Actor Danny Aiello has died at 86


PHOTO COURTESY Universal Pictures: Danny Aiello, second from left, with Spike Lee, John Turturro, and Richard Edson in a scene from "Do the Right Thing" (1989).

Beloved blue collar tough-guy actor Danny Aiello has died. He was 86.

Aiello will be remembered for his work in films including "Fort Apache, the Bronx," "The Godfather, Part II," "Once Upon a Time in America" and his Oscar-nominated role in Spike Lee's "Do the Right Thing."

"The family asks for privacy at this time," said Aiello's publicist Tracey Miller of Tracey Miller & Associates. She said he died Thursday night after a brief illness.

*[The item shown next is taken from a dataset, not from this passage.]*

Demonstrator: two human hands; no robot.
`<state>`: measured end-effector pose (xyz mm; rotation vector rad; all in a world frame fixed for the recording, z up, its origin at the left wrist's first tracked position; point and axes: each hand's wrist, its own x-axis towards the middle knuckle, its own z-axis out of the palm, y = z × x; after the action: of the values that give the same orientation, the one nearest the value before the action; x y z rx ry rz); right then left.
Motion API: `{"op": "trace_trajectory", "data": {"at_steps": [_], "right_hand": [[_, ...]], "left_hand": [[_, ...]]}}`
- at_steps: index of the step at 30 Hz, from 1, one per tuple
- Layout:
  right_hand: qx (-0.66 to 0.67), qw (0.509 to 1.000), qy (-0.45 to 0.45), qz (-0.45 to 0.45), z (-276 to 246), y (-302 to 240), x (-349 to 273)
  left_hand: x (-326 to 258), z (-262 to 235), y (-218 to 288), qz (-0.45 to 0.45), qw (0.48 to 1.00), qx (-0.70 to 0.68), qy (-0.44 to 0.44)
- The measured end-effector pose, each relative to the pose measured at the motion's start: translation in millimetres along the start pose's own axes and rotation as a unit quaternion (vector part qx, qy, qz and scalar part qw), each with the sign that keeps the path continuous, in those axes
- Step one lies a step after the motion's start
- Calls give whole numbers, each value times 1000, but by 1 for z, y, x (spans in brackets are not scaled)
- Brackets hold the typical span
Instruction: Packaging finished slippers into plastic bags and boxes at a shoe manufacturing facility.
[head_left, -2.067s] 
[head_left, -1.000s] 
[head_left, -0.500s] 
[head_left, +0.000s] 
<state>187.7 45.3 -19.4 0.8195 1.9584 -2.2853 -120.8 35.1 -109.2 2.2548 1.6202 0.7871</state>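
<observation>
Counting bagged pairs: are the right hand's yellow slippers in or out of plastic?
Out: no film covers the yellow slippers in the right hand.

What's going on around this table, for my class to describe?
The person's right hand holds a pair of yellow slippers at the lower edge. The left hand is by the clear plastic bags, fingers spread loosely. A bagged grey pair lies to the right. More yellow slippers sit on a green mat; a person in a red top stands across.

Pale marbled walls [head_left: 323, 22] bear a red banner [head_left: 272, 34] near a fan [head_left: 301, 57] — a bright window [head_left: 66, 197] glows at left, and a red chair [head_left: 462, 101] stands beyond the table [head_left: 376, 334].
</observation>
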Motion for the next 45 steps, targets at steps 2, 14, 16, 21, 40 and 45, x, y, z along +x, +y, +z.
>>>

Aiello once worked as a union president. He got his first acting break in his thirties, and kept working for decades.

From AP's obituary:

His breakthrough, ironically, was as the hapless lover dumped by Cher in Norman Jewison's hit comedy "Moonstruck." His disillusion contributed to the laughter, and although he wasn't nominated for a supporting-role Oscar (Cher and Olympia Dukakis won in their categories), Aiello was inundated with movie offers.

"Living in New York City gave me training for any role," he said in a 1997 interview. "I've seen people killed, knifed. I've got scars on my face. I have emotional recall when I work; the idea is simply to recreate it. I've seen it and experienced it. I've played gangsters, teachers but most of my work has been in the police area. And for that I'm adored by the police in New York City."

From the New York Times:

In Mr. Lee's 1989 film, about a white business in the predominantly black Bedford-Stuyvesant neighborhood of Brooklyn, Mr. Aiello was a morally complicated racist villain, willing to wield a baseball bat but sentimental about the young people in the neighborhood having grown up on his food.

(…) In "Do the Right Thing" (1989), Mr. Aiello's character, Sal, has owned his pizzeria in the neighborhood for 25 years and refuses to leave, even as racial tensions intensify. The performance brought him an Oscar nomination for best supporting actor.